§ **What needs to be done**:
Write the entries below out again without a single difference.

Records from a collection:
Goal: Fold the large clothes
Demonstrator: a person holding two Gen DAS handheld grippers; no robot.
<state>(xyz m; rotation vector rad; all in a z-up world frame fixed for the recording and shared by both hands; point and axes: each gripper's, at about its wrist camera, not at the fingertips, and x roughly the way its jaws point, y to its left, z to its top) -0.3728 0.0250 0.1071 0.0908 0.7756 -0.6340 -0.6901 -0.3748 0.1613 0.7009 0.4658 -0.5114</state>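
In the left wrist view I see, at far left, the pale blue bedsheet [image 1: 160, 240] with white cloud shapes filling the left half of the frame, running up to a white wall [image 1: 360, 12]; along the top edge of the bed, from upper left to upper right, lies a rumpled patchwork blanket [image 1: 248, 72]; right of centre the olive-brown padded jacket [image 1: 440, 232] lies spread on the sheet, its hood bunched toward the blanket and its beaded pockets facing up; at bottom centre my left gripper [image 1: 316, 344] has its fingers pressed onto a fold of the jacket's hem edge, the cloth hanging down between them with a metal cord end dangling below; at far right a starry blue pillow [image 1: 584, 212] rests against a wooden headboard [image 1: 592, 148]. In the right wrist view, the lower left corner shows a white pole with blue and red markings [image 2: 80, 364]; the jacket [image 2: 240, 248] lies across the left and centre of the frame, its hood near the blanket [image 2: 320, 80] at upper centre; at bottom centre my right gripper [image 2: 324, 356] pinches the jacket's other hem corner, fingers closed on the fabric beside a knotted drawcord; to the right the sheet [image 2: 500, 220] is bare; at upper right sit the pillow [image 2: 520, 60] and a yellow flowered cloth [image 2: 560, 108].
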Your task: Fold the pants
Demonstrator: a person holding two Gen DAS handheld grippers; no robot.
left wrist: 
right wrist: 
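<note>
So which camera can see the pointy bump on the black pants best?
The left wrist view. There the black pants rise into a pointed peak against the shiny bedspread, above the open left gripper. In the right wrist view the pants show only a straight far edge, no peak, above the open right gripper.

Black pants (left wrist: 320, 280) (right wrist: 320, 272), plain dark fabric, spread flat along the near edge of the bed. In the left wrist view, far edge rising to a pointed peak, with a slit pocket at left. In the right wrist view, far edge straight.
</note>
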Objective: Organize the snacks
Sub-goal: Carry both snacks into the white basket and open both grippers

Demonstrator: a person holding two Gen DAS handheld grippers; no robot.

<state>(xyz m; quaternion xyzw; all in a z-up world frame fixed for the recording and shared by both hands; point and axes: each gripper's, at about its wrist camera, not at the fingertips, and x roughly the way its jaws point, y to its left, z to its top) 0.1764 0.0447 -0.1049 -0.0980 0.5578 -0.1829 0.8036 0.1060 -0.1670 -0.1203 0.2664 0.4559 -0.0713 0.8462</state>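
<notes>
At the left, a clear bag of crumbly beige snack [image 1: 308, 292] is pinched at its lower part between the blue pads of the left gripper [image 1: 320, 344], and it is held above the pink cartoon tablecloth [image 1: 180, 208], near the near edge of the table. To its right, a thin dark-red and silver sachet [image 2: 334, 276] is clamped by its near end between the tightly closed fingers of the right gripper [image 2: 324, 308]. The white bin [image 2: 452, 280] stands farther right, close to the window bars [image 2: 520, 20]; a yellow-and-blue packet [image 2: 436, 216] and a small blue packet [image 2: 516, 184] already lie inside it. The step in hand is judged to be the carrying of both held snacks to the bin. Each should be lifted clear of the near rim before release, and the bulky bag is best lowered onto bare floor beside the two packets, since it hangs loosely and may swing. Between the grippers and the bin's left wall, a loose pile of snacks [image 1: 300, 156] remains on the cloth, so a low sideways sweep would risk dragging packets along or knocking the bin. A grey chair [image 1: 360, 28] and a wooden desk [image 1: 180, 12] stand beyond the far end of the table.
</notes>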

§ **Response for this exercise**:
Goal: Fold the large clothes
Demonstrator: a person holding two Gen DAS handheld grippers; no robot.
<state>(xyz m; rotation vector rad; all in a z-up world frame fixed for the recording and shared by both hands; point and axes: each gripper's, at about its wrist camera, not at the fingertips, and x roughly the way its jaws point, y to its left, z to its top) -0.3728 0.0250 0.1071 0.0908 0.7756 -0.6340 -0.6901 -0.3748 0.1613 0.7009 0.4658 -0.5114</state>
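In the left wrist view I see, at far left, the pale blue bedsheet [image 1: 160, 240] with white cloud shapes filling the left half of the frame, running up to a white wall [image 1: 360, 12]; along the top edge of the bed, from upper left to upper right, lies a rumpled patchwork blanket [image 1: 248, 72]; right of centre the olive-brown padded jacket [image 1: 440, 232] lies spread on the sheet, its hood bunched toward the blanket and its beaded pockets facing up; at bottom centre my left gripper [image 1: 316, 344] has its fingers pressed onto a fold of the jacket's hem edge, the cloth hanging down between them with a metal cord end dangling below; at far right a starry blue pillow [image 1: 584, 212] rests against a wooden headboard [image 1: 592, 148]. In the right wrist view, the lower left corner shows a white pole with blue and red markings [image 2: 80, 364]; the jacket [image 2: 240, 248] lies across the left and centre of the frame, its hood near the blanket [image 2: 320, 80] at upper centre; at bottom centre my right gripper [image 2: 324, 356] pinches the jacket's other hem corner, fingers closed on the fabric beside a knotted drawcord; to the right the sheet [image 2: 500, 220] is bare; at upper right sit the pillow [image 2: 520, 60] and a yellow flowered cloth [image 2: 560, 108].
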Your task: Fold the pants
Demonstrator: a person holding two Gen DAS handheld grippers; no robot.
left wrist: 
right wrist: 
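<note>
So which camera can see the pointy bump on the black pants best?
The left wrist view. There the black pants rise into a pointed peak against the shiny bedspread, above the open left gripper. In the right wrist view the pants show only a straight far edge, no peak, above the open right gripper.

Black pants (left wrist: 320, 280) (right wrist: 320, 272), plain dark fabric, spread flat along the near edge of the bed. In the left wrist view, far edge rising to a pointed peak, with a slit pocket at left. In the right wrist view, far edge straight.
</note>
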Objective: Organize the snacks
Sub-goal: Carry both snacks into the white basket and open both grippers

Demonstrator: a person holding two Gen DAS handheld grippers; no robot.

<state>(xyz m; quaternion xyzw; all in a z-up world frame fixed for the recording and shared by both hands; point and axes: each gripper's, at about its wrist camera, not at the fingertips, and x roughly the way its jaws point, y to its left, z to its top) 0.1764 0.0447 -0.1049 -0.0980 0.5578 -0.1829 0.8036 0.1060 -0.1670 -0.1203 0.2664 0.4559 -0.0713 0.8462</state>
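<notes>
At the left, a clear bag of crumbly beige snack [image 1: 308, 292] is pinched at its lower part between the blue pads of the left gripper [image 1: 320, 344], and it is held above the pink cartoon tablecloth [image 1: 180, 208], near the near edge of the table. To its right, a thin dark-red and silver sachet [image 2: 334, 276] is clamped by its near end between the tightly closed fingers of the right gripper [image 2: 324, 308]. The white bin [image 2: 452, 280] stands farther right, close to the window bars [image 2: 520, 20]; a yellow-and-blue packet [image 2: 436, 216] and a small blue packet [image 2: 516, 184] already lie inside it. The step in hand is judged to be the carrying of both held snacks to the bin. Each should be lifted clear of the near rim before release, and the bulky bag is best lowered onto bare floor beside the two packets, since it hangs loosely and may swing. Between the grippers and the bin's left wall, a loose pile of snacks [image 1: 300, 156] remains on the cloth, so a low sideways sweep would risk dragging packets along or knocking the bin. A grey chair [image 1: 360, 28] and a wooden desk [image 1: 180, 12] stand beyond the far end of the table.
</notes>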

That concludes the answer.